Senior diplomats charged with condensing an unwieldy draft for a global climate rescue pact, due to be inked in December, handed in their much-anticipated homework on Friday.
A near 90-page draft accord that has emerged from the 195-nation talks so far, was a laundry list of unresolved issues and a myriad of options, often clashing, for averting climate disaster.
Negotiators agreed at the last UN climate meeting in June to let the body's joint chairmen take a machete—or at least a scalpel—to the text.
With only 10 official negotiating days ahead of a crucial November 30-December 11 conference in Paris to seal the deal, the pair produced a slightly shorter version Friday, though still nearly 80 pages long.
The document "presents a clearer picture of the possible final outcome, while not omitting any of the options put forward by the parties," said a statement by the secretariat of the UN Framework Convention on Climate Change, under whose auspices the negotiations take place.
"The Co-Chairs' intention... is to offer the document as a tool that can allow (negotiators) more effectively to negotiate when they reconvene" in Bonn from August 31 to September 4."
The chairmen's brief had been limited to "streamlining and consolidating" the working document—no substantive changes allowed.
In 2011, the UNFCCC's 195 member nations gave themselves until December this year to conclude a deal to protect Earth from the ravages of extreme global warming.
The target is to prevent mean global temperatures from rising more than two degree Celsius (3.6 degrees Fahrenheit) over pre-industrial levels, dating from about 1850.
Scientists note that at current greenhouse gas-emission rates the thermostat will rise by twice than much before century's end.
The parties remain far removed on politically-divisive issues which have bedevilled the talks for years.
They include opposing country views on how to review and hike pledges—if at all—to ensure the 2 C target remains on track.
Also unclear is how rich countries will meet a promise to muster $100 billion (88 billion euros) annually in climate aid from 2020.
Cut through the clutter
The thorniest issues will ultimately be left to ministers or government leaders to settle.
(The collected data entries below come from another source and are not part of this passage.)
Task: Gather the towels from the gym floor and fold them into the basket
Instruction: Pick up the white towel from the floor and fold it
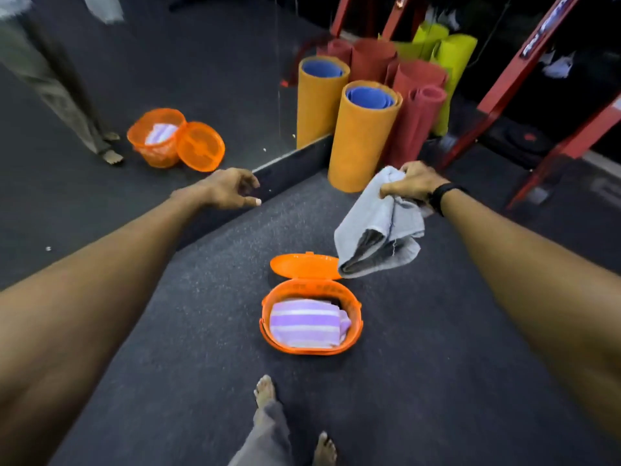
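Note:
An orange plastic basket (354, 326) stands on the dark gym floor in front of my feet, its lid (302, 266) hinged open at the far side. A folded purple-and-white striped towel (304, 322) lies inside it. My right hand (415, 183) grips a bunched grey towel (376, 227), which hangs in the air just right of and above the basket's lid. My left hand (232, 190) is stretched out to the left with loosely curled fingers, holding nothing.
A wall mirror (134, 79) on the left reflects the basket and my legs. Rolled mats (363, 136) in orange, red and yellow stand upright behind the basket. A red metal rack frame (517, 82) rises at the right.

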Action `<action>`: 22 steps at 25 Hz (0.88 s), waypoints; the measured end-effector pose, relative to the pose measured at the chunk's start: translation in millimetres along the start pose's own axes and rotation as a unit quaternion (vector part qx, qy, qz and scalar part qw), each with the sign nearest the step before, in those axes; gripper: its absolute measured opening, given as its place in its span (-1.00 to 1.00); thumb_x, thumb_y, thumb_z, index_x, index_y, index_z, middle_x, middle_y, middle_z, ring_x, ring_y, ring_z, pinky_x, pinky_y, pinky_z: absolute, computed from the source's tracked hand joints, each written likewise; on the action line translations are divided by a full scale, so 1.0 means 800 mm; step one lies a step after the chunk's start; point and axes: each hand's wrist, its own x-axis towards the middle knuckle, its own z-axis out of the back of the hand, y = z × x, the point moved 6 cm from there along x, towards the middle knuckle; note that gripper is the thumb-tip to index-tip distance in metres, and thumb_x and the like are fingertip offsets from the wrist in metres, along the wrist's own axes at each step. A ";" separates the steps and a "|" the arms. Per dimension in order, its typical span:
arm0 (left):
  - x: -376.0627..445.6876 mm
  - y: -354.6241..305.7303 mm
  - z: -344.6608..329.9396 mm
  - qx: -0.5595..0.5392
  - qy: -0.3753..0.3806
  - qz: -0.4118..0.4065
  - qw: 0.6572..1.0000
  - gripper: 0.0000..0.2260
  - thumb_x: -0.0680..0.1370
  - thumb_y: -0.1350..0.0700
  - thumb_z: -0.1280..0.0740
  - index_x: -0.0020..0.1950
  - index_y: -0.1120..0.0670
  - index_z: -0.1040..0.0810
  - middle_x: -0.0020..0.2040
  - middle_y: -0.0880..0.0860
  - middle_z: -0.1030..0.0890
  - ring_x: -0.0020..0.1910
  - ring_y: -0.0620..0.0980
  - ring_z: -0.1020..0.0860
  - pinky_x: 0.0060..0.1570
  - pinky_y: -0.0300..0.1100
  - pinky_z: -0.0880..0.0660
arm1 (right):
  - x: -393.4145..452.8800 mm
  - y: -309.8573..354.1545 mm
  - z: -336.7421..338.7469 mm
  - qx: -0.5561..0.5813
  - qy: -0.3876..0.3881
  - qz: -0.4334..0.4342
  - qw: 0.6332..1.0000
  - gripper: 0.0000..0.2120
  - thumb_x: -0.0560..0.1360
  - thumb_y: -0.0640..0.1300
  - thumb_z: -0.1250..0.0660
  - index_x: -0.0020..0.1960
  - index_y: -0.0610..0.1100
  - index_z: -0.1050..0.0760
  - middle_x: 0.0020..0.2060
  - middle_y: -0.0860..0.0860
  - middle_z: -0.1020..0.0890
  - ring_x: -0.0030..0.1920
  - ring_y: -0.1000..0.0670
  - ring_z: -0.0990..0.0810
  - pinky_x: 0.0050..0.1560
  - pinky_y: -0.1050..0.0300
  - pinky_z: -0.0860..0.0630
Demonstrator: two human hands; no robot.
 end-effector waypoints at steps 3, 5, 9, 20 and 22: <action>0.038 0.048 -0.046 -0.015 0.041 0.011 0.999 -0.61 0.47 0.07 -0.45 0.25 0.18 -0.51 0.16 0.16 -0.59 0.11 0.09 -0.56 0.19 -0.11 -0.47 | 0.032 -0.045 -0.061 -0.032 0.006 -0.051 0.998 -0.71 0.33 0.03 -0.48 -0.19 -0.12 -0.44 -0.06 -0.15 -0.52 -0.04 -0.14 -0.48 -0.36 0.12 -0.30; 0.066 0.086 -0.073 -0.025 0.067 0.030 0.997 -0.62 0.49 0.07 -0.43 0.26 0.17 -0.50 0.13 0.13 -0.58 0.07 0.05 -0.55 0.12 -0.17 -0.43 | 0.062 -0.076 -0.105 -0.047 0.009 -0.099 0.994 -0.57 0.32 0.02 -0.49 0.05 -0.20 -0.49 0.11 -0.23 -0.53 0.12 -0.21 -0.49 -0.18 0.11 -0.34; 0.125 0.178 -0.151 -0.014 0.107 0.079 0.991 -0.63 0.52 0.08 -0.40 0.28 0.19 -0.49 0.13 0.14 -0.58 0.08 0.09 -0.55 0.11 -0.14 -0.42 | 0.116 -0.133 -0.215 -0.064 0.018 -0.171 0.983 -0.50 0.32 0.02 -0.48 0.16 -0.18 -0.45 0.16 -0.24 -0.53 0.12 -0.25 -0.52 -0.07 0.03 -0.45; 0.260 0.362 -0.528 0.010 0.190 0.081 0.978 -0.70 0.57 -0.02 -0.27 0.27 0.03 -0.46 0.23 0.10 -0.54 0.20 0.10 -0.51 0.20 -0.08 -0.43 | 0.326 -0.277 -0.619 0.040 0.184 -0.044 0.981 -0.56 0.35 -0.14 -0.50 0.17 -0.09 -0.45 0.08 -0.02 -0.56 0.11 -0.09 -0.53 0.08 -0.04 -0.49; 0.266 0.368 -0.586 0.033 0.192 0.080 0.978 -0.61 0.61 -0.03 -0.21 0.41 0.04 -0.35 0.37 0.12 -0.41 0.35 0.12 -0.39 0.32 -0.09 -0.32 | 0.331 -0.291 -0.660 -0.047 0.192 0.013 0.980 -0.45 0.39 -0.03 -0.41 0.35 -0.05 -0.38 0.29 -0.05 -0.47 0.28 -0.12 -0.45 0.24 -0.08 -0.42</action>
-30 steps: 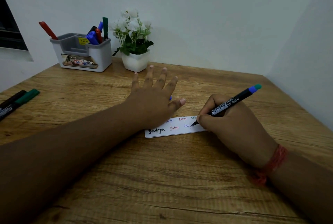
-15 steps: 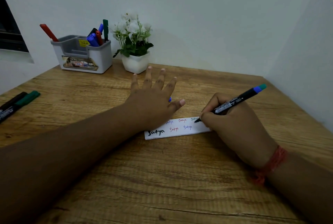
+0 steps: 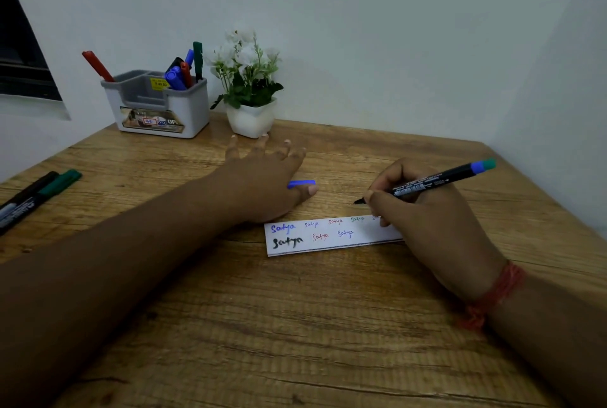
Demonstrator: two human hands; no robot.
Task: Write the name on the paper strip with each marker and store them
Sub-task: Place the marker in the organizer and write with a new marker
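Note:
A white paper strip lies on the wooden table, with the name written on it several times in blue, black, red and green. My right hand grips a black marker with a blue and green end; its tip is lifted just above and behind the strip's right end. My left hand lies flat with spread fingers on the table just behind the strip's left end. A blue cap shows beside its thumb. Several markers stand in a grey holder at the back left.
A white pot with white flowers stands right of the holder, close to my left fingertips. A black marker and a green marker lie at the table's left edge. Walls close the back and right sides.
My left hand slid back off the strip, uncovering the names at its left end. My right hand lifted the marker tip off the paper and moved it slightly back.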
Last week, ministers and top-level diplomats from 46 countries met informally in Paris to push things along.
While their talks were not part of the formal negotiating process, participants from both rich and developing countries said they made significant headway in talking through some of the core issues.
"The progress we've made, both with the text and in informal talks, has put an agreement within reach," said Thoriq Ibrahim, Environment and Energy Minister for the Maldives, who chairs the Alliance of Small Island States at high risk of climate change-induced sea level rise.
Jennifer Morgan of the World Resources Institute thinktank said the streamlined text was a "strong foundation" for advancing negotiations.
"The co-chairs have cut through the clutter to make the text more coherent, clarifying the key choices to be made," she commented.
Added Greenpeace climate expert Martin Kaiser, "the text has a long way to go to being the unquestionable, concise document it needs to be.
"It cannot be a circus-tent for the Paris performers but rather an airtight mandate which forces politicians to produce the necessary policies needed for a just energy transformation for a healthy population and a healthy planet."